Datadog probe
Datadog probe allows you to query raw metrics or a Synthetic test and use its results to evaluate the probe outcome.
- Synthetics probe query is supported for both API tests and Browser tests.
- Synthetics probe query may only be executed in the EOT mode, as the probe evaluation is based on the result of all the test iterations executed through the fault chaos duration. Metrics querying is supported for all the probe modes.
- If there are no iterations of the synthetics test through the chaos duration of the fault, the probe is marked as failed.

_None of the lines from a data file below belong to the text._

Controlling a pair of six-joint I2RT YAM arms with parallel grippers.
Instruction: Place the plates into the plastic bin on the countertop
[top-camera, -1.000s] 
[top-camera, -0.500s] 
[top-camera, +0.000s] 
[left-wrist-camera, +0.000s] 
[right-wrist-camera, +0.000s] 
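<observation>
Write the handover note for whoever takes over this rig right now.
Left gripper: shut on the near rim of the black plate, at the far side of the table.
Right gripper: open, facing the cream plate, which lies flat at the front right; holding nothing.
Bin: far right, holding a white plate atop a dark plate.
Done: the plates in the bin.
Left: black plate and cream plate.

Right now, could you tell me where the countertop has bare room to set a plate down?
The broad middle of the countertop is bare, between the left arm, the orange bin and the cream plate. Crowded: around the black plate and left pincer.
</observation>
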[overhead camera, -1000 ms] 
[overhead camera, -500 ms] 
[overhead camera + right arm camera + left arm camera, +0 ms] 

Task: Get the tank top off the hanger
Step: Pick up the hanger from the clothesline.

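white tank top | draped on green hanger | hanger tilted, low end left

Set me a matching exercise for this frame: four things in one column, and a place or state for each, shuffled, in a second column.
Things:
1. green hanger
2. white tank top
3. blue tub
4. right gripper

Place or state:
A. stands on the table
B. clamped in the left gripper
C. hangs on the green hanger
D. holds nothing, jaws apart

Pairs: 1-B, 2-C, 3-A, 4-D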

- Raw metrics are not yet available for Linux chaos infrastructure.
Providing secrets
Datadog secret keys need to be provided prior to using the probe, which are used to authenticate with the Datadog APIs. This includes an API key and an Application key.
- Kubernetes
- Linux
For a Kubernetes chaos infrastructure, the secrets shall be provided using a Kubernetes secret of the following format:
apiVersion: v1
kind: Secret
metadata:
name: datadog-secret
type: Opaque
stringData:
DD_API_KEY: "xxxxxxxxxxxxxxxxxxxx"
DD_APP_KEY: "xxxxxxxxxxxxxxxxxxxx"
The secret name, that is, datadog-secret has to be provided while configuring the probe using the datadogCredentialsSecretName
field.
For a Linux chaos infrastructure, the secrets are provided using an environment file at the following path, which is located on the machine where the infrastructure executes:
DD_API_KEY="xxxxxxxxxxxxxxxxxxxx"
DD_APP_KEY="xxxxxxxxxxxxxxxxxxxx"
Probe definition
- Kubernetes
- Linux
For a Kubernetes chaos infrastructure, the probe is defined at .spec.experiments[].spec.probe
path in the chaos engine manifest:
kind: Workflow
apiVersion: argoproj.io/v1alpha1
spec:
templates:
- inputs:
artifacts:
- raw:
data: |
apiVersion: litmuschaos.io/v1alpha1
kind: ChaosEngine
spec:
experiments:
- spec:
probe:
####################################
Probes are defined here
####################################
For a Linux chaos infrastructure, the probe is defined at .spec.tasks[].definition.chaos.probes
path in the Linux chaos experiment manifest:
apiVersion: litmuschaos.io/v1alpha1
kind: LinuxChaosExperiment
spec:
tasks:
- name: task-1
definition:
chaos:
probes:
####################################
Probes are defined here
####################################
Schema
Listed below is the Datadog Probe schema with common properties shared across all probes and properties unique to Datadog probe.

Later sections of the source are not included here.